> Is there a reason you are using the trunk and not one of the tagged
> releases? Official releases are a lot more stable than the trunk.
>
Yes, as we are using a combination of Ec2 and colo servers we are
needing to use broadcast_address from CASSANDRA-2491. The patch that is
associated with that JIRA does not apply cleanly against 0.8 so this is
why we are using trunk.
>> 1) thrift timeouts & general degraded response times
> For read or writes ? What sort of queries are you running ? Check the
> local latency on each node using cfstats and cfhistogram, and a bit of
> iostat
> http://spyced.blogspot.com/2010/01/linux-performance-basics.html What
> does nodetool tpstats say, is there a stage backing up?
>
> If the local latency is OK look at the cross DC situation. What CL are
> you using? Are nodes timing out waiting for nodes in other DC's ?
iostat doesn't show a request queue bottleneck. The timeouts we are
seeing is for reads. The latency on the nodes I have temporarily used
for reads is around 2-45ms. The next token in the ring at an alternate
DC is showing ~4ms with everything else around 0.05ms. tpstats desn't
show any active/pending. Reads are at CL.ONE & Writes using CL.ANY
>
>> 2) *lots* of exception errors, such as:
> Repair is trying to run on a response which is a digest response, this
> should not be happening.
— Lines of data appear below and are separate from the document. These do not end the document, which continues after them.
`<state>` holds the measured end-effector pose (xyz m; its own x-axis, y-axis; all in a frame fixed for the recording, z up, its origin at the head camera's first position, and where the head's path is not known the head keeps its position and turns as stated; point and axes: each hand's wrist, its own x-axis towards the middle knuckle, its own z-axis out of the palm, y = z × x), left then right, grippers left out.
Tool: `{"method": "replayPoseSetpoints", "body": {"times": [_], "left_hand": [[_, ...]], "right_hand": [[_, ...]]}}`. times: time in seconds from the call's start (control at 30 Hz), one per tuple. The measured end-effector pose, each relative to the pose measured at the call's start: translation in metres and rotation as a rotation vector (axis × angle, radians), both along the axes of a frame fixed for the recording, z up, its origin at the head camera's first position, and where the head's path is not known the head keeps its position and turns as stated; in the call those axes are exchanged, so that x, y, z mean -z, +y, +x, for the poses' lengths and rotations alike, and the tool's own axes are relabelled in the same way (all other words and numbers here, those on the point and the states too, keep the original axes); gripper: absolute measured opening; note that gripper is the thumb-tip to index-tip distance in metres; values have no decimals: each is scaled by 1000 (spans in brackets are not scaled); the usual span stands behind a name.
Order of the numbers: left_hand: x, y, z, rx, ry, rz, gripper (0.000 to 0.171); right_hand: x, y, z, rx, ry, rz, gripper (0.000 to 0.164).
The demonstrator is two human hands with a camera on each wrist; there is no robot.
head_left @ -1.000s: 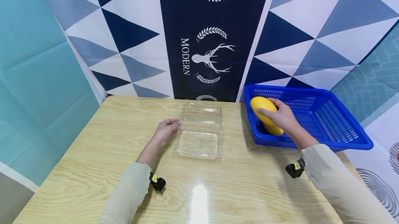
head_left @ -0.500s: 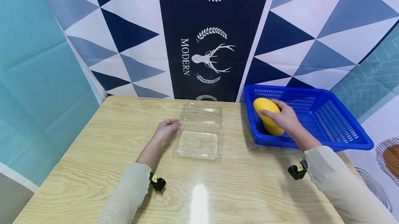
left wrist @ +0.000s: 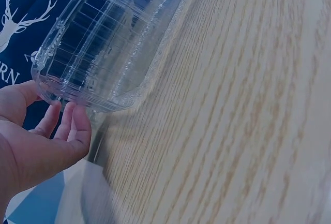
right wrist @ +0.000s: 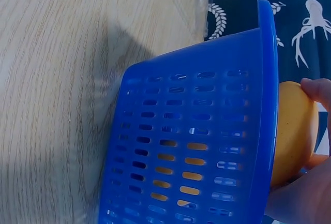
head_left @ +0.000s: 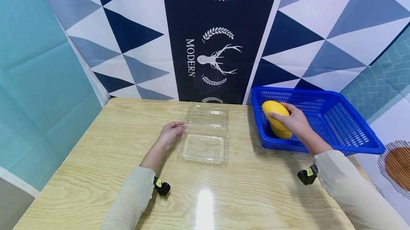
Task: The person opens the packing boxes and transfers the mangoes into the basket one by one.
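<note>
At the hinge side of an open clear plastic clamshell container, my left hand pinches the rim between thumb and fingertips. The container lies flat on the table with its lid folded back. My right hand grips a yellow mango from its right side, inside the blue basket. Just under it a second mango is partly hidden. In the right wrist view the held mango shows above the basket rim, and more yellow appears through the slots.
The blue plastic basket stands at the table's back right, overhanging the right edge. A patterned cloth hangs right behind the wooden table. Bare wood lies between container and basket.
My right hand has moved slightly right and down with the mango, bringing it closer to the one beneath. My left hand and the container have stayed put.
</note>
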<state>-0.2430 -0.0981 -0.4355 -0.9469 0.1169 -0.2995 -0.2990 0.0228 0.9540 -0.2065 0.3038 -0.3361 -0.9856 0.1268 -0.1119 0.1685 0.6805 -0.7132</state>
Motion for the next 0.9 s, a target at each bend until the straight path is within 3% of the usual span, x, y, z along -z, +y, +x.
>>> {"method": "replayPoseSetpoints", "body": {"times": [0.17,0.47,0.9], "left_hand": [[-4,0,1,12,-13,17,43],[-25,1,14,43,-13,14,45],[-27,2,16,39,-13,9,44]], "right_hand": [[1,2,0,10,3,-4,95],[4,7,2,23,0,3,95],[6,12,2,43,-10,27,96]]}}
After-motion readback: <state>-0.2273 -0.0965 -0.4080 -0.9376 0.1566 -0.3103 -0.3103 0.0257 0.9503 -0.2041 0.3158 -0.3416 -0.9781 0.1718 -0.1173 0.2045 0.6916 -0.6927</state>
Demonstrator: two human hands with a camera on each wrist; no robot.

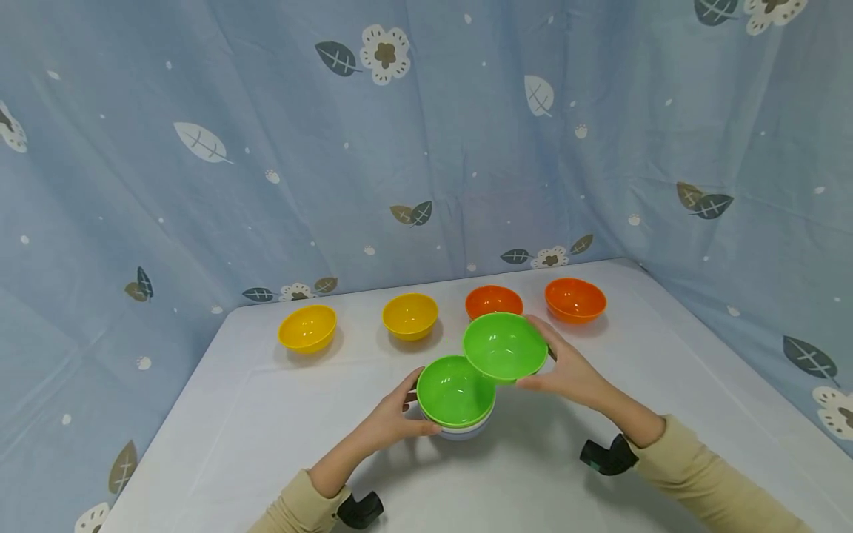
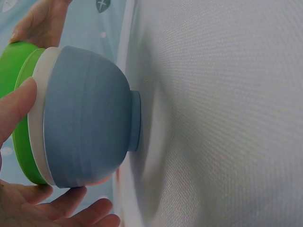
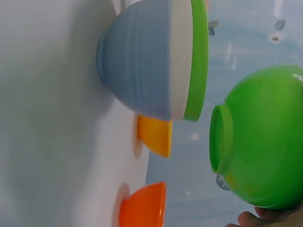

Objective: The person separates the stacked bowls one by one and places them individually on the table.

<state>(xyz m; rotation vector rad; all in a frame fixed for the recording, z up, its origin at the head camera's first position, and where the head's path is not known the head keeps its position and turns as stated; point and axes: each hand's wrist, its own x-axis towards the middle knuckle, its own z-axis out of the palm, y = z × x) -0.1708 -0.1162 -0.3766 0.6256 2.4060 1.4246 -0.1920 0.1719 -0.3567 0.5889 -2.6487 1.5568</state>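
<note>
Here, both hands are gripping bowls above the white-covered bench point(image 1: 266, 422). The left hand point(image 1: 393, 422) curls round the side of a small stack near the middle, its thumb at the rim and its fingers on the far side. In that stack a nested green bowl point(image 1: 456, 392) sits inside a white bowl point(image 2: 41, 109), which in turn sits in a blue bowl point(image 2: 87, 118) standing upright on its foot.

The right hand point(image 1: 566, 374) pinches a second green bowl point(image 1: 505, 346) at its right side, thumb toward the near edge and fingers toward the far one. This bowl is held up in the air, just beside the stack and to its right; the right wrist view shows a gap between the two.

Behind them, a row stands along the back of the bench, each bowl mouth up and apart from its neighbours: left yellow bowl point(image 1: 307, 329), right yellow bowl point(image 1: 409, 317), left orange bowl point(image 1: 493, 300) and right orange bowl point(image 1: 575, 300). A blue patterned curtain point(image 1: 280, 148) hangs beyond.
</note>
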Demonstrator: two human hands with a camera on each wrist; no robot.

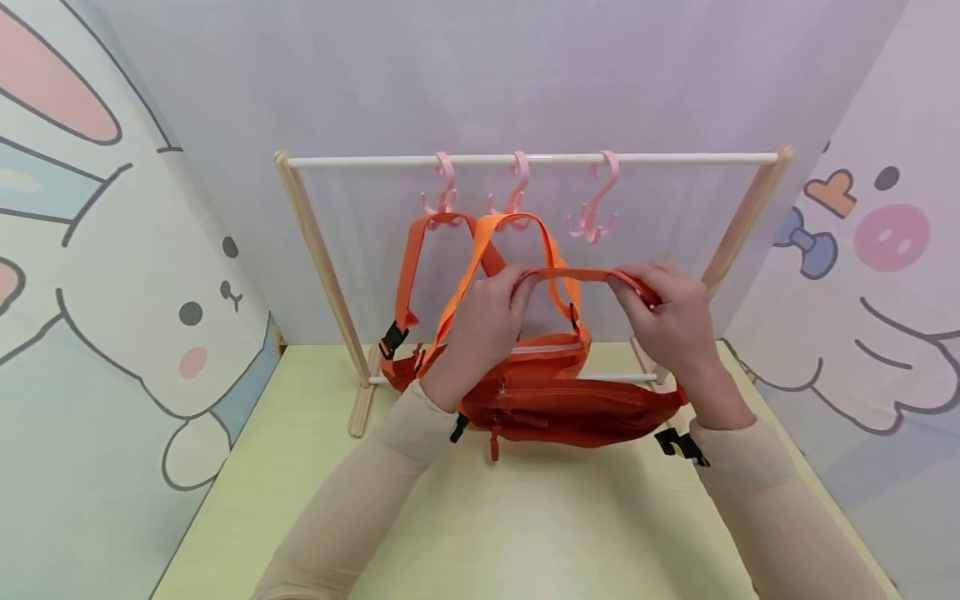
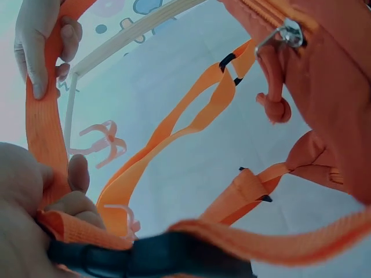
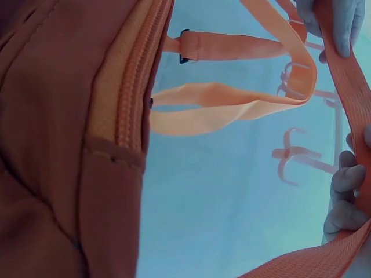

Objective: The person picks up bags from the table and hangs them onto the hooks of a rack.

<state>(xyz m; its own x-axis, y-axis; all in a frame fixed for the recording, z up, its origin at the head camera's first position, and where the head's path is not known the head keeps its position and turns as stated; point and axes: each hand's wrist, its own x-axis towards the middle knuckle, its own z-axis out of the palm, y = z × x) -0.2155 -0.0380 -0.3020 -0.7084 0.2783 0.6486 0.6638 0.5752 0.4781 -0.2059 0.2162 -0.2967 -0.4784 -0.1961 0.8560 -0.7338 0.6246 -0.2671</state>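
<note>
A dark orange waist bag [image 1: 577, 408] hangs by its strap [image 1: 573, 273] between both hands, in front of the rack. The left hand [image 1: 487, 321] grips the strap on the left, and the right hand [image 1: 667, 312] grips it on the right; a flat stretch spans between them. In the left wrist view a black buckle [image 2: 174, 255] sits close by the left hand. Behind, a brighter orange bag [image 1: 551, 354] hangs by its strap from the middle pink hook [image 1: 517, 187]. Another orange bag, its strap [image 1: 412, 267] on the left pink hook [image 1: 444, 187], is partly hidden.
The right pink hook [image 1: 600, 200] carries nothing and hangs from the white rod [image 1: 675, 158]. Wooden posts [image 1: 318, 258] hold the rod at both ends, standing on a pale green table [image 1: 525, 525]. Cartoon-printed panels [image 1: 135, 275] flank the sides.
</note>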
Can you provide some more info on the type of
> query you are running ?
>
The query being run is get cf1['user-id']['seg']
>> 3) ring imbalances during a repair (refer to the above nodetool ring
>> output)
> You may be seeing this
> https://issues.apache.org/jira/browse/CASSANDRA-2280
> I think it's a mistake that is it marked as resolved.
>
What can I do in regards to confirming this issue is still outstanding
and/or we are affected by it?
>> 4) regular failure detection when any node does something only
>> moderately stressful, such as a repair or are under light load etc.
>> but the node itself thinks it is fine.
> What version are you using ?
>
Version of failure detection? I've not seen anything on this so I
suspect this is the default.
Thanks,
Anton
|